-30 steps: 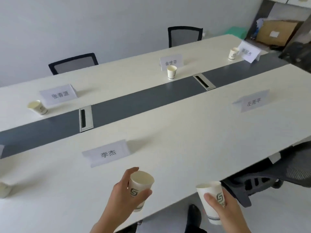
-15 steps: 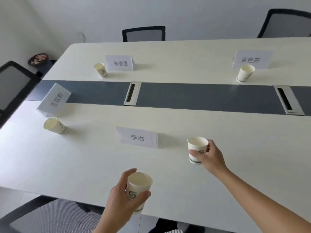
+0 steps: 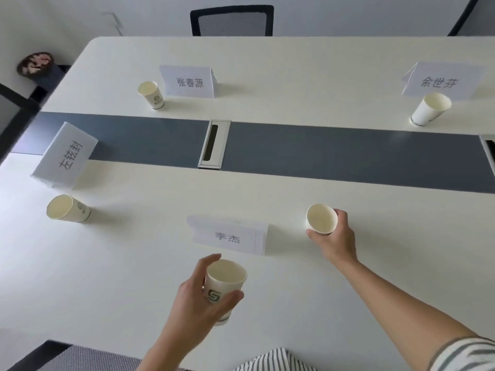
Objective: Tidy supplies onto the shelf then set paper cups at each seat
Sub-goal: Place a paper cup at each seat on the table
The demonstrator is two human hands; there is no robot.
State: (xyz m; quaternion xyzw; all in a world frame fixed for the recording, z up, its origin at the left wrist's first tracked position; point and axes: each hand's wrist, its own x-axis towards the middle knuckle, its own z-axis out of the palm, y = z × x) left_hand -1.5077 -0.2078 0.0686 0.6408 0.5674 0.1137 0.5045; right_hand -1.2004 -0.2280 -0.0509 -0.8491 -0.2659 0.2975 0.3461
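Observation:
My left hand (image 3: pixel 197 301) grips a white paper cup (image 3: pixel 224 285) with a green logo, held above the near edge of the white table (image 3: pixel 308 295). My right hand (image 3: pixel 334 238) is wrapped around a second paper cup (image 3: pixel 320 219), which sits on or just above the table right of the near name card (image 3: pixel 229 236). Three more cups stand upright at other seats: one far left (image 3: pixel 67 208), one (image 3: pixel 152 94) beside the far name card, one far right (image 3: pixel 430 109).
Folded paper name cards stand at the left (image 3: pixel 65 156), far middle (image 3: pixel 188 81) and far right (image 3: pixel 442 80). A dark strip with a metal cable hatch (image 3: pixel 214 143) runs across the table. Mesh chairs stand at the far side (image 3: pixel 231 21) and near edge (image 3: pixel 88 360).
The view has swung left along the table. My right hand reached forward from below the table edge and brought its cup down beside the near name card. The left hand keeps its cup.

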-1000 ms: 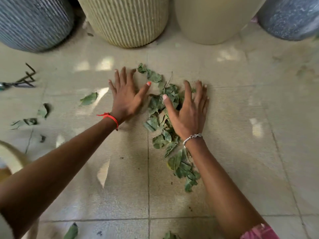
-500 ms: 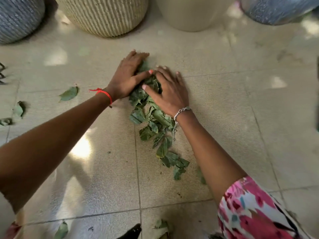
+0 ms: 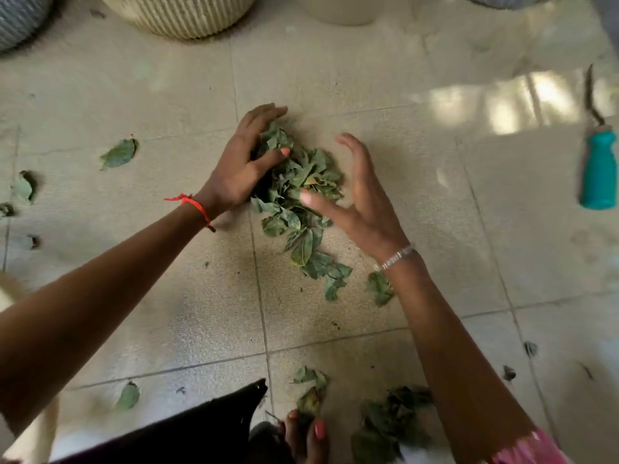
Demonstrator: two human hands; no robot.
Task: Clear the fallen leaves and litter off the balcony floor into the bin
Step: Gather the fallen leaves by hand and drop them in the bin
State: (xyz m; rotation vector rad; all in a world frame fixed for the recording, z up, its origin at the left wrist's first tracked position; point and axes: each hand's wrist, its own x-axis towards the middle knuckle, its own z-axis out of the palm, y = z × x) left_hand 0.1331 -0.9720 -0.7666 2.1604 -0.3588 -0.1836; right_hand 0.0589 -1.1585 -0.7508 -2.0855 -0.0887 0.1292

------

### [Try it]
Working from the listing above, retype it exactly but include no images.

### [Response]
-30 steps: 
-15 steps: 
+0 steps: 
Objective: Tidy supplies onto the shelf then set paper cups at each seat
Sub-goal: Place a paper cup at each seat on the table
The demonstrator is two human hands; there is no robot.
State: (xyz m; quaternion xyzw; all in a world frame fixed for the recording, z up, its origin at the left wrist's first tracked position; point and axes: each hand's wrist, its own x-axis towards the middle knuckle, its own z-axis out of the palm, y = z × x) left_hand -1.5077 -0.2078 0.0686 0.6408 0.5674 0.1137 0.5045; right_hand -1.2004 -0.2280 -0.0509 -0.8491 -0.2659 0.2975 0.3461
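Observation:
My left hand (image 3: pixel 197 301) grips a white paper cup (image 3: pixel 224 285) with a green logo, held above the near edge of the white table (image 3: pixel 308 295). My right hand (image 3: pixel 334 238) is wrapped around a second paper cup (image 3: pixel 320 219), which sits on or just above the table right of the near name card (image 3: pixel 229 236). Three more cups stand upright at other seats: one far left (image 3: pixel 67 208), one (image 3: pixel 152 94) beside the far name card, one far right (image 3: pixel 430 109).
Folded paper name cards stand at the left (image 3: pixel 65 156), far middle (image 3: pixel 188 81) and far right (image 3: pixel 442 80). A dark strip with a metal cable hatch (image 3: pixel 214 143) runs across the table. Mesh chairs stand at the far side (image 3: pixel 231 21) and near edge (image 3: pixel 88 360).
The view has swung left along the table. My right hand reached forward from below the table edge and brought its cup down beside the near name card. The left hand keeps its cup.
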
-1000 ms: 
-500 ms: 
+0 ms: 
Demonstrator: two human hands; no robot.
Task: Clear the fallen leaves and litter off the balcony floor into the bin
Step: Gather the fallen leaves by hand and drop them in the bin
State: (xyz m; rotation vector rad; all in a world frame fixed for the recording, z up, its origin at the left wrist's first tracked position; point and axes: each hand's wrist, its own x-axis towards the middle knuckle, its own z-axis out of the palm, y = z × x) left_hand 0.1331 -0.9720 -0.7666 2.1604 -0.3588 -0.1836; right_hand 0.0589 -1.1585 -0.7508 -2.0855 -0.0887 0.1292

The exercise requires nothing more than what has been given.